Most guides to ChatGPT recommendations start with a checklist. We started by pulling what AI assistants actually cite. This playbook is built on 10M+ citations from shopping-related answers across over 1,500 websites tracked by Ranketta, spanning e-commerce, SaaS, marketplaces, and content sites.
Getting your products recommended by ChatGPT comes down to four jobs: make your product data discoverable in machine-readable form, ensure your landing pages and product pages cite properly, publish the editorial content AI answers are built from, and measure results per product with repeated runs instead of one-off checks. The data below shows why each job matters and how much of the citation pie it competes for.
Important: ChatGPT recommends specific products, not brands. There's no second page. A brand appearing in AI answers doesn't mean your products made the list. Everything below works at the product level.
What does ChatGPT actually cite in shopping answers?
We classified every source cited in shopping-related answers across over 1,500 websites and 10M+ citations in total (Ranketta, July 2026). Here's what matters for your playbook.
Editorial content dominates. Blog posts, buying guides, listicles, and comparisons together account for 51% of all citations. When an AI assistant assembles a shopping answer, it leans on pages that explain and compare.
Landing pages take a quarter. Homepages, category info pages, campaigns, and onboarding pages receive 24% of citations. These pages aren't transactional, but AI cites them for context, positioning, and explanation.
Commerce pages account for a fifth. Product and category pages receive 19% of citations. This includes product detail pages, category listings, and checkout flows.
Review pages barely register. Dedicated review sites and review pages account for 2.8% of citations. This changes what "get more reviews" should mean (step 3).
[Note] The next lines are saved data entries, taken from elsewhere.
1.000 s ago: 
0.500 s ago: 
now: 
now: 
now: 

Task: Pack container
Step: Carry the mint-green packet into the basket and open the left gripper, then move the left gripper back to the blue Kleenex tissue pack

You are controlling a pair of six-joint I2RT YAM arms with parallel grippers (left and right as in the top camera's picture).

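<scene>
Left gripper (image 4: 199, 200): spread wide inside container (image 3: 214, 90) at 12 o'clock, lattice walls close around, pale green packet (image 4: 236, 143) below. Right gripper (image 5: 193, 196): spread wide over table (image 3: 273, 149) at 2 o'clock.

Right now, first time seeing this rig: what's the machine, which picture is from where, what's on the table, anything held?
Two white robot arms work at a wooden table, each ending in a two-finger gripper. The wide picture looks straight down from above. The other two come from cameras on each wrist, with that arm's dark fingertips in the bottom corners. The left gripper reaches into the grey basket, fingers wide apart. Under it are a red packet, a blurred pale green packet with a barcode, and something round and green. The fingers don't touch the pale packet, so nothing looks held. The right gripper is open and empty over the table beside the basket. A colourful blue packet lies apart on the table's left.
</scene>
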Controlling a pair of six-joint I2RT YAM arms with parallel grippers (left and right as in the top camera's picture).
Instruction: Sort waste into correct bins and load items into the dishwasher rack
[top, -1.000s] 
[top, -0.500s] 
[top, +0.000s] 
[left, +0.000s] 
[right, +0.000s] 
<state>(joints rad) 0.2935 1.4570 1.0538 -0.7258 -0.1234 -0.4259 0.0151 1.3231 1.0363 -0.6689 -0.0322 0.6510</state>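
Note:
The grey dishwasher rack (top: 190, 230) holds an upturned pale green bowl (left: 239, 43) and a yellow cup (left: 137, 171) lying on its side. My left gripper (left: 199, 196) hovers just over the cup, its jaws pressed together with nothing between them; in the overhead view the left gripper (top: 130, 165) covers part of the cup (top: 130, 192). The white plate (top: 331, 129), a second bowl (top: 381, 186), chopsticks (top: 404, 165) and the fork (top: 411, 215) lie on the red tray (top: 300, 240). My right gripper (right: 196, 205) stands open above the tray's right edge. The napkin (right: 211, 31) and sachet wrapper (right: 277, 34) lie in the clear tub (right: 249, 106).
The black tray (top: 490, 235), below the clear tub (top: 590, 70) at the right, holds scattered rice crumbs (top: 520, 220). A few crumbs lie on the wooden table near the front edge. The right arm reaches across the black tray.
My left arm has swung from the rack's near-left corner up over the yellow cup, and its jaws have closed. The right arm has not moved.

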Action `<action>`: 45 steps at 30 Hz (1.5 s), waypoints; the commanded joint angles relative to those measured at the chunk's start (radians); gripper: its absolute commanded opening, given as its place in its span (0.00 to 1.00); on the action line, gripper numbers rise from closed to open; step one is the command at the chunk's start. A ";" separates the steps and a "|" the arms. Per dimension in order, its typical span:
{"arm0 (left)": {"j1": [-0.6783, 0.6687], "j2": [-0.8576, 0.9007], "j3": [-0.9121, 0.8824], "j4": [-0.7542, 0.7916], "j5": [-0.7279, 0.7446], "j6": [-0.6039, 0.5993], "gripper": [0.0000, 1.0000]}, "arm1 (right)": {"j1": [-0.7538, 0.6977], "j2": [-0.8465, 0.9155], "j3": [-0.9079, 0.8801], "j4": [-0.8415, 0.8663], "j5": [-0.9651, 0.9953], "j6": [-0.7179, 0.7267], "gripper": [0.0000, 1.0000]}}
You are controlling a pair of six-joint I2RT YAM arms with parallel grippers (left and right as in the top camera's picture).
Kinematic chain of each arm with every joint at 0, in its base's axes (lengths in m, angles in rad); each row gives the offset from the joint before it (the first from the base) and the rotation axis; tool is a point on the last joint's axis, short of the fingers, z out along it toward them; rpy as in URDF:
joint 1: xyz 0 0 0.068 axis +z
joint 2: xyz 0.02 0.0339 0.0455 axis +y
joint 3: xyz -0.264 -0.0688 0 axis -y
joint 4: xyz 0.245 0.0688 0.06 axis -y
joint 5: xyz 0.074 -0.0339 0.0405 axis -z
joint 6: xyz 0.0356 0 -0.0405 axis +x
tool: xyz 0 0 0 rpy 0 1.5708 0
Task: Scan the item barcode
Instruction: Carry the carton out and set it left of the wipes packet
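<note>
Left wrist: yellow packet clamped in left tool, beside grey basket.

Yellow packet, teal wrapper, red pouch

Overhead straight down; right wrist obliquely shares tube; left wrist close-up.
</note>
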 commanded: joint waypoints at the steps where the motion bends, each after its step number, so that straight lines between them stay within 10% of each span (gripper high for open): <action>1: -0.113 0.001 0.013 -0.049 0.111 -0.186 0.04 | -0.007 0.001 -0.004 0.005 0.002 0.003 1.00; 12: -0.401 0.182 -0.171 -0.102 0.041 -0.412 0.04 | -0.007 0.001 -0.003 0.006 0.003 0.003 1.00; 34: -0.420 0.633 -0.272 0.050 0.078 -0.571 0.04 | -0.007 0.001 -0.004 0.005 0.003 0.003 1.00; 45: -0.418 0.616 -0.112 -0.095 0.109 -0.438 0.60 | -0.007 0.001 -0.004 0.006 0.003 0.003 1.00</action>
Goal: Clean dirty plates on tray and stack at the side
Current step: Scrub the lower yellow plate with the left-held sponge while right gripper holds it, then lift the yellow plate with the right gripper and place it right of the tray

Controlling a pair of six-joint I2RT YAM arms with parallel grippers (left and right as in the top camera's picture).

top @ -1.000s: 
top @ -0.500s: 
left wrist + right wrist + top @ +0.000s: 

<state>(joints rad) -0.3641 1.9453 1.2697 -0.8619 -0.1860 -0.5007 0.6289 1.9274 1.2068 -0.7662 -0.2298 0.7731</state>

Step 1: Make your product and landing page data machine-readable
ChatGPT now has a direct pipeline for product data via the Agentic Commerce Protocol. But AI assistants also cite landing pages: your homepage, category info, about pages. Both surfaces need structured data.
For product data: Apply at chatgpt.com/merchants. The feed spec accepts TSV, CSV, XML, or JSON, with updates every 15 minutes. GTIN, price, and availability are required. OpenAI states there are no fees on purchases that start in ChatGPT.
For landing pages: Add schema markup for Organization (homepage), BreadcrumbList (category pages), FAQPage (FAQ sections), and CollectionPage (curated lists). Structured data lets AI cite claims with confidence.
What to do this week
- Apply at chatgpt.com/merchants. A self-serve platform launches later this year; the form is open now.
- Audit required fields in your product feed. Missing or malformed GTINs are the most common failure.
- Fix landing pages to include schema markup. A JSON-LD block for Organization on your homepage takes 10 minutes and gives AI context.
- For product descriptions: attributes an agent needs (dosage, capacity, compatibility, material) belong in structured fields, not marketing copy.
Step 2: Ensure review signals travel where AI reads them
The 2.8% finding doesn't mean reviews don't matter. It means dedicated review pages are rarely the surface AI cites. Review signals travel differently: as ratings and review counts in your product feed, as review counts in your page schema markup, and as products featured in guides and comparisons.
The common mistake is treating "reviews" as a PR job: pitching review sites, buying placements. The data points the other way:
- Make ratings machine-readable on every product page (structured data, not just star widgets).
- Include review counts and scores in your product feed.
- Watch which comparison and guide pages actually get cited. That's where being reviewed moves the needle. Your tracking should tell you which specific pages those are.
Step 3: Publish the content AI builds its answers from
Editorial content takes 51% of citations. If your store publishes none, that half the answer is written by someone else: an affiliate, a magazine, or a competitor. This is the step where most e-commerce catalogs lose.
What earns citations, in order of citation share: blog posts and buying guides first (combined, ~35% of editorial), listicles (~8%), comparisons (~4%). The formats that answer a question directly ("best X for Y", "A vs B", "how to choose") mirror how people ask AI assistants.
Two rules keep this from becoming a generic content calendar:
- Write from tracked prompts, not from a keyword tool. The questions people ask ChatGPT about your category are the table of contents.
- Put the answer in the first hundred words. AI engines cite sections that state what they answer.
Step 4: Measure per SKU, with repeated runs
Ask ChatGPT about your category today and tomorrow and you get different products. One check is an anecdote. Measure visibility over repeated runs, per product, per engine. That's the only way to know what moved.
The playbook in short
Make your product and landing page data machine-readable. Get review signals where machines read them. Publish the content AI builds from. Measure per product over time. None guarantees a recommendation. Together they decide if your products are in the running when answers get assembled.